The Menisci (semilunar fibrocartilages) are the shock absorbers of the knee. The also contribute to the stability of the knee (secondary stabilisers) by deepening the surface of the tibia to more closely match the roundness of the condyles of the femur (thigh bone). The outside edge of each meniscus is thick, convex, and attached to the inside of the capsule of the joint. The inner edge is thin, concave, and free. The top surfaces of the menisci are concave (and in contact with the condyles of the femur) while their under surfaces are flat and rest upon the tibia. Both surfaces are smooth and covered by synovial membrane. Each meniscus covers approximately the peripheral two-thirds of the corresponding joint lining surface of the tibia.

Medial Meniscus

The medial meniscus (meniscus medialis; internal semilunar fibrocartilage) is nearly semicircular in shape and broader behind than in front. The front end is thin and pointed and attaches to the anterior intercondyer fossa of the tibia (in front of the ACL). It's back end is fixed to the posterior intercondyloid fossa of the tibia, between the attachments of the lateral meniscus and the posterior cruciate ligament (PCL).

Lateral Meniscus

The lateral meniscus (meniscus lateralis; external semilunar fibrocartilage) is nearly circular and covers a larger portion of the joint lining surface than the medial one. The Popliteus tendon sits between the lateral meniscus and the lateral collateral ligament (LCL).  Its front end is attached in front of the intercondyler eminence of the tibia and is found lateral to and behind the anterior cruciate ligament.  The front attachment of the lateral meniscus is twisted on itself so that its free margin looks backward and upward, its front end resting on a sloping shelf of bone on the front of the lateral process of the intercondyler eminence.
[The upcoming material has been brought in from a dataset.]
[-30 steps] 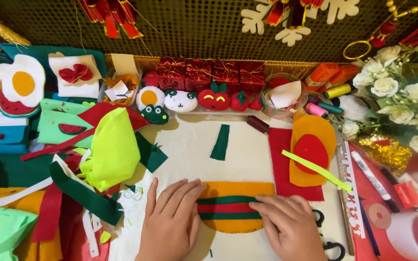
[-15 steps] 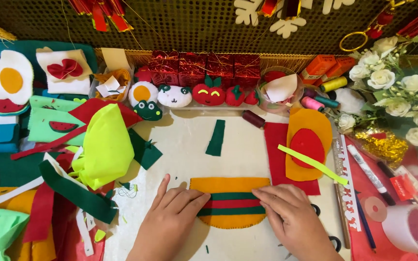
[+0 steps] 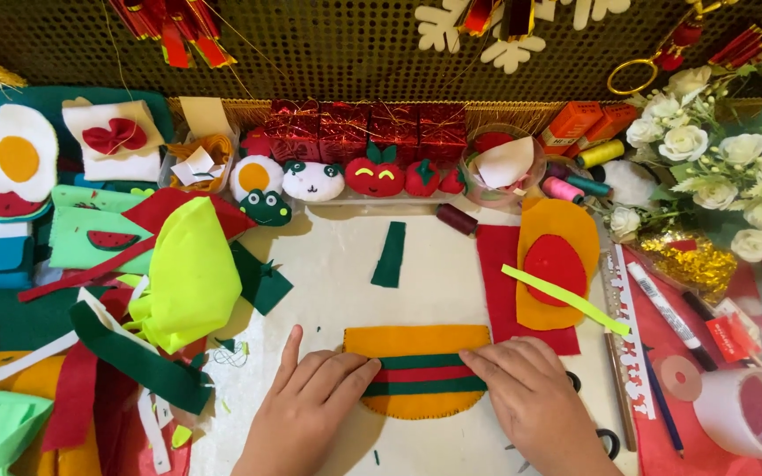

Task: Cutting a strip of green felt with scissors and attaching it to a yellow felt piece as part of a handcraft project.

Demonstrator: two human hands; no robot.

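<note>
**Both hands flat on a striped felt piece**

An orange felt piece [image 3: 418, 370] lies low and central on the cream bench [image 3: 337, 264], flat along its top and rounded below, with stitching around its edge. Across its middle runs a band of green, red and green felt strips [image 3: 423, 375]. The left hand [image 3: 306, 414] lies open, fingers outstretched, its fingertips pressing the band's left end. The right hand [image 3: 535, 401] also lies open and flat, fingertips on the band's right end. Neither grip closes around anything. A loose dark green felt strip [image 3: 390, 254] lies further up the bench, well apart. A yellow-green felt scrap [image 3: 189, 273] sits to the left.
</note>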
Close to its back attachment it sends off a strong band, the ligament of Wrisberg which passes upward and towards to cetre of the knee, to be inserted into the medial condyle of the femur, immediately behind the attachment of the posterior cruciate ligament (PCL). Occasionally a small band passes forward to be inserted into the lateral part of the anterior cruciate ligament (ACL). The lateral meniscus gives off from its anterior convex margin a band which forms the transverse ligament.